## Exercise prompt:
Below are records to be transcribed exactly; any pictures should be left out.

Excerpted records: Begin

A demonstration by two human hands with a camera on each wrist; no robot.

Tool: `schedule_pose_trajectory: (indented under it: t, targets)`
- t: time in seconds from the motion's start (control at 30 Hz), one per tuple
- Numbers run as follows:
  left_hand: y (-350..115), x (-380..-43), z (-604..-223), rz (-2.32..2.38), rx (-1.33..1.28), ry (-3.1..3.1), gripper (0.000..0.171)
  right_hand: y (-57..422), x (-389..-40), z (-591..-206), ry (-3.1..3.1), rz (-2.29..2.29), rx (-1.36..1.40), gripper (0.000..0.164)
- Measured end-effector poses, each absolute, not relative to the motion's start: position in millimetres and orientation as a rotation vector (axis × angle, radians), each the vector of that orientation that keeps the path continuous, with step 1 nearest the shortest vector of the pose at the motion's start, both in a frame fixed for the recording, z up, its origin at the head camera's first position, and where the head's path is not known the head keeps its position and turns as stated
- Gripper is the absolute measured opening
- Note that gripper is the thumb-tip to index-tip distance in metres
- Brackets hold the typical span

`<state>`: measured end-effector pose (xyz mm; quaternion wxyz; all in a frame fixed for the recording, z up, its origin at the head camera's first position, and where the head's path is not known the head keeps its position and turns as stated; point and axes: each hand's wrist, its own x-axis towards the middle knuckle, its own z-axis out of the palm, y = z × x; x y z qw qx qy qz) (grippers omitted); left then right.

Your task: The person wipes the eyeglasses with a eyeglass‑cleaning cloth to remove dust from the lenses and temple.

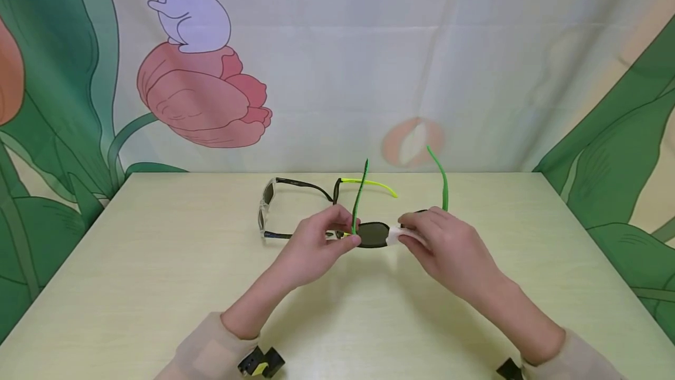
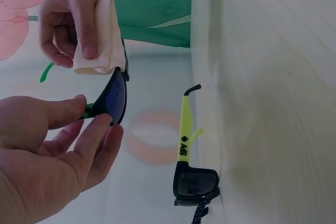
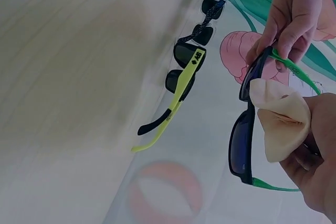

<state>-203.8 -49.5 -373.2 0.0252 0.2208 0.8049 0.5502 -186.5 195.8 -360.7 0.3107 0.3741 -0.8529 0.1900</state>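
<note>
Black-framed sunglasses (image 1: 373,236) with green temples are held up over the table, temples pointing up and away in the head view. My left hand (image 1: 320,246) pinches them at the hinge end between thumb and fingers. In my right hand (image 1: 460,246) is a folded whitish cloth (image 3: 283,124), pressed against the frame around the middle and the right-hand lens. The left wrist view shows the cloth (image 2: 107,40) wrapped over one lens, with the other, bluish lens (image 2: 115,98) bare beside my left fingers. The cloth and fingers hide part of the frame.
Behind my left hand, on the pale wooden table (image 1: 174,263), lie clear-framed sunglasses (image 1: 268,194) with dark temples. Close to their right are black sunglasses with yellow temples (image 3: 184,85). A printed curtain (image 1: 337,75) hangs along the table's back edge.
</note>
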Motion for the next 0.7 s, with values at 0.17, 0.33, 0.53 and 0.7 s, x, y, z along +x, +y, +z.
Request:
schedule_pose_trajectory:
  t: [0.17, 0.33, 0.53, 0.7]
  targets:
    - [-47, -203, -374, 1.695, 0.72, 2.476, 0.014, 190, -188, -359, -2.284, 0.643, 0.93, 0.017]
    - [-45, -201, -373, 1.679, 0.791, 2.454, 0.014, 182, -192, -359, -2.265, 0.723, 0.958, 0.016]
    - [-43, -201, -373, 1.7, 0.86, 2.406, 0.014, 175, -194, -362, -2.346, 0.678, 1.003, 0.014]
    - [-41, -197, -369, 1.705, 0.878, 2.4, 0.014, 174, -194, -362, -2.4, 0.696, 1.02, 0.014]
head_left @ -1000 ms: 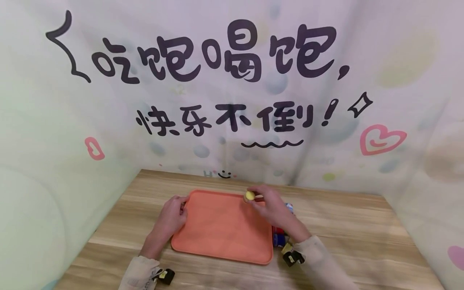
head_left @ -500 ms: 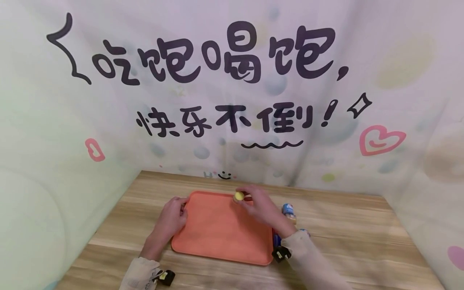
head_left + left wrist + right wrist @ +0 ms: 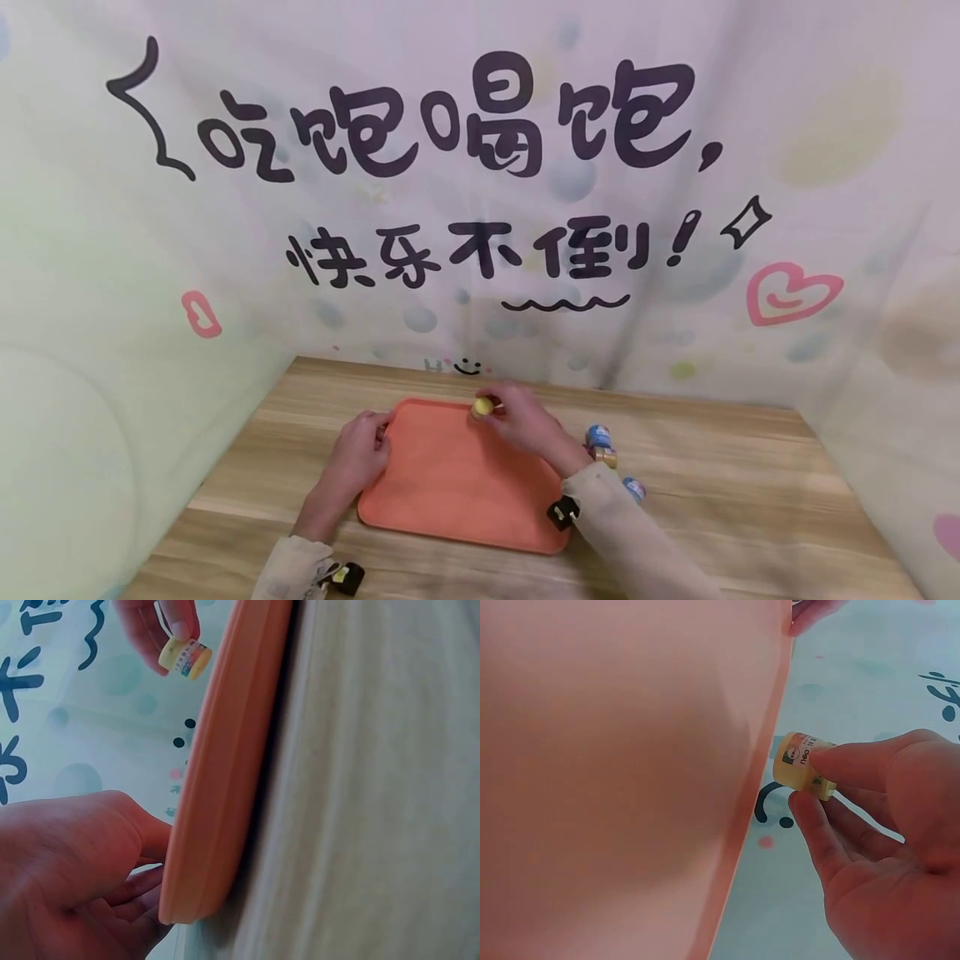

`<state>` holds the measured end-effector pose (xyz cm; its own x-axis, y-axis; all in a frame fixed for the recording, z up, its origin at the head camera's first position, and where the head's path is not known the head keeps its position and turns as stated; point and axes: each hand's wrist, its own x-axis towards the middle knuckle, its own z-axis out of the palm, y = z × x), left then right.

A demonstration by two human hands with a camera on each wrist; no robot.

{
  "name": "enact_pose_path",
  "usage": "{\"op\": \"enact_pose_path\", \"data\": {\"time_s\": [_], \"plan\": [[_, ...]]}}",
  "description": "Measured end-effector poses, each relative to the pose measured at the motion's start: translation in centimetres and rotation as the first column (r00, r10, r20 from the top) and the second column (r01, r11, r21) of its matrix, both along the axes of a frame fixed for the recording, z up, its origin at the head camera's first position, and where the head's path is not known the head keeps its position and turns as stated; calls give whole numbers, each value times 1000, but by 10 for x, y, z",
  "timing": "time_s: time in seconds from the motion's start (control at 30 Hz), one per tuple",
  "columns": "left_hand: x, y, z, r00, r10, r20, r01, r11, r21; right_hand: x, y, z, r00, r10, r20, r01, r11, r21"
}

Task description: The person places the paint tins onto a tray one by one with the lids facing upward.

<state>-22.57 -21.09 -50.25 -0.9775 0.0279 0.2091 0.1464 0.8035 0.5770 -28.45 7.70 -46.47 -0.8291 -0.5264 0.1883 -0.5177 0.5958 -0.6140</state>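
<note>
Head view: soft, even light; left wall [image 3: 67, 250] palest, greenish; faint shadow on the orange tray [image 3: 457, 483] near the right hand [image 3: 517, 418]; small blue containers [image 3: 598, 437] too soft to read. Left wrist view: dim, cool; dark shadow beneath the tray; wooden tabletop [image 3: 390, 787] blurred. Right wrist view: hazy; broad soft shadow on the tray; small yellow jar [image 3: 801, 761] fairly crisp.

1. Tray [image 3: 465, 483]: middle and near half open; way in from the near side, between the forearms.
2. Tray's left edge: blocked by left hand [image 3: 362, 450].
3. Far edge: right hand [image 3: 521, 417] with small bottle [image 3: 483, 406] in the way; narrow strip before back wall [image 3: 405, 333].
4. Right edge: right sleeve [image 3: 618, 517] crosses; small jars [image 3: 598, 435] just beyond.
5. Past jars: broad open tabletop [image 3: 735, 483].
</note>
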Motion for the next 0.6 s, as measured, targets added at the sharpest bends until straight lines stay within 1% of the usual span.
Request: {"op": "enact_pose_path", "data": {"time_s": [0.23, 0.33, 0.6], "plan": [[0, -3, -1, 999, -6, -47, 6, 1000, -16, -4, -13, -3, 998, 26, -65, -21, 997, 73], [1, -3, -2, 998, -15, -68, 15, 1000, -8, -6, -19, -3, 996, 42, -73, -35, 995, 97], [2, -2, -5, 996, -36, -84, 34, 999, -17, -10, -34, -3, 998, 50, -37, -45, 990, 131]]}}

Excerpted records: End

## Task result:
A demonstration by two human hands with a camera on each wrist; no robot.

Tool: `schedule_pose_trajectory: (indented under it: t, targets)`
- t: time in seconds from the motion's start (control at 30 Hz), one per tuple
- Numbers run as follows:
  left_hand: y (-350..115), x (-380..-43), z (-604..-223), rz (-2.32..2.38), rx (-1.33..1.28), ry (-3.1..3.1), gripper (0.000..0.171)
  right_hand: y (-57..422), x (-389..-40), z (-591..-206), ry (-3.1..3.1), rz (-2.29..2.29), rx (-1.36..1.40), gripper (0.000..0.164)
- Measured end-effector poses, each absolute, not relative to the motion's start: position in millimetres and orientation as a rotation vector (axis × angle, radians), each the vector of that orientation that keeps the path continuous, with step 1 nearest the shortest vector of the pose at the motion's start, both in a frame fixed for the recording, z up, its origin at the head camera's first position, and where the head's path is not known the head keeps its position and turns as stated
- Gripper is the absolute measured opening
- Note that gripper is the thumb-tip to index-tip distance in metres
- Brackets hold the typical span

`<state>`: measured end-effector pose (xyz mm; quaternion wxyz; all in a frame fixed for the recording, z up, its origin at the head camera's first position, and where the head's path is not known the head keeps its position and turns as stated; point and axes: each hand's wrist, its own x-axis towards the middle knuckle, its own z-axis out of the palm, y = z × x; x y z qw qx qy qz) (grippers omitted); left then right.

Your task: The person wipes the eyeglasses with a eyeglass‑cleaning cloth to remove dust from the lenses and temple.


<state>-203.8 -49.5 -373.2 0.0252 0.2208 0.8049 0.5502 -186.5 195.8 -360.7 0.3107 0.3741 -0.8529 0.1900</state>
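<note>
Black-framed sunglasses (image 1: 373,236) with green temples are held up over the table, temples pointing up and away in the head view. My left hand (image 1: 320,246) pinches them at the hinge end between thumb and fingers. In my right hand (image 1: 460,246) is a folded whitish cloth (image 3: 283,124), pressed against the frame around the middle and the right-hand lens. The left wrist view shows the cloth (image 2: 107,40) wrapped over one lens, with the other, bluish lens (image 2: 115,98) bare beside my left fingers. The cloth and fingers hide part of the frame.
Behind my left hand, on the pale wooden table (image 1: 174,263), lie clear-framed sunglasses (image 1: 268,194) with dark temples. Close to their right are black sunglasses with yellow temples (image 3: 184,85). A printed curtain (image 1: 337,75) hangs along the table's back edge.
</note>
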Motion for the next 0.7 s, with values at 0.17, 0.33, 0.53 and 0.7 s, x, y, z along +x, +y, +z.
Request:
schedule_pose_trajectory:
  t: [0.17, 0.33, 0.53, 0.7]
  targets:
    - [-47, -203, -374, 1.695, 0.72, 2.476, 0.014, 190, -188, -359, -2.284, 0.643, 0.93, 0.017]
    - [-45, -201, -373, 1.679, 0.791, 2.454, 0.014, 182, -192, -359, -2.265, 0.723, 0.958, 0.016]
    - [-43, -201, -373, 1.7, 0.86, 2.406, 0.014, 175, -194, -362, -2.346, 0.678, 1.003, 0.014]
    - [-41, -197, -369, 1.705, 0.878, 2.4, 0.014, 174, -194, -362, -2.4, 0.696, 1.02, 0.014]
head_left @ -1000 ms: 
head_left @ -500 ms: 
head_left + left wrist + right wrist @ +0 ms: 

`<state>` holds the measured end-effector pose (xyz cm; its own x-axis, y-axis; all in a frame fixed for the recording, z up, its origin at the head camera's first position, and where the head's path is not known the head keeps its position and turns as stated; point and axes: each hand's wrist, its own x-axis towards the middle knuckle, its own z-axis out of the palm, y = z × x), left then right.

A demonstration by two human hands with a camera on each wrist; no robot.

{
  "name": "enact_pose_path",
  "usage": "{\"op\": \"enact_pose_path\", \"data\": {\"time_s\": [_], \"plan\": [[_, ...]]}}",
  "description": "Measured end-effector poses, each relative to the pose measured at the motion's start: translation in centimetres and rotation as the first column (r00, r10, r20 from the top) and the second column (r01, r11, r21) of its matrix, both along the axes of a frame fixed for the recording, z up, its origin at the head camera's first position, and where the head's path is not known the head keeps its position and turns as stated; calls give whole numbers, each value times 1000, but by 10 for x, y, z",
  "timing": "time_s: time in seconds from the motion's start (control at 30 Hz), one per tuple",
  "columns": "left_hand: x, y, z, r00, r10, r20, r01, r11, r21; right_hand: x, y, z, r00, r10, r20, r01, r11, r21"
}

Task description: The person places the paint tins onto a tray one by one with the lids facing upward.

<state>-22.57 -21.09 -50.25 -0.9775 0.0279 0.2091 0.1464 0.8035 0.5770 -28.45 7.70 -46.47 -0.8291 -0.5264 0.1883 -0.5177 0.5958 -0.6140</state>
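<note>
Head view: soft, even light; left wall [image 3: 67, 250] palest, greenish; faint shadow on the orange tray [image 3: 457, 483] near the right hand [image 3: 517, 418]; small blue containers [image 3: 598, 437] too soft to read. Left wrist view: dim, cool; dark shadow beneath the tray; wooden tabletop [image 3: 390, 787] blurred. Right wrist view: hazy; broad soft shadow on the tray; small yellow jar [image 3: 801, 761] fairly crisp.

1. Tray [image 3: 465, 483]: middle and near half open; way in from the near side, between the forearms.
2. Tray's left edge: blocked by left hand [image 3: 362, 450].
3. Far edge: right hand [image 3: 521, 417] with small bottle [image 3: 483, 406] in the way; narrow strip before back wall [image 3: 405, 333].
4. Right edge: right sleeve [image 3: 618, 517] crosses; small jars [image 3: 598, 435] just beyond.
5. Past jars: broad open tabletop [image 3: 735, 483].
</note>
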Motion for the next 0.6 s, as measured, targets added at the sharpest bends until straight lines stay within 1% of the usual span.
Request: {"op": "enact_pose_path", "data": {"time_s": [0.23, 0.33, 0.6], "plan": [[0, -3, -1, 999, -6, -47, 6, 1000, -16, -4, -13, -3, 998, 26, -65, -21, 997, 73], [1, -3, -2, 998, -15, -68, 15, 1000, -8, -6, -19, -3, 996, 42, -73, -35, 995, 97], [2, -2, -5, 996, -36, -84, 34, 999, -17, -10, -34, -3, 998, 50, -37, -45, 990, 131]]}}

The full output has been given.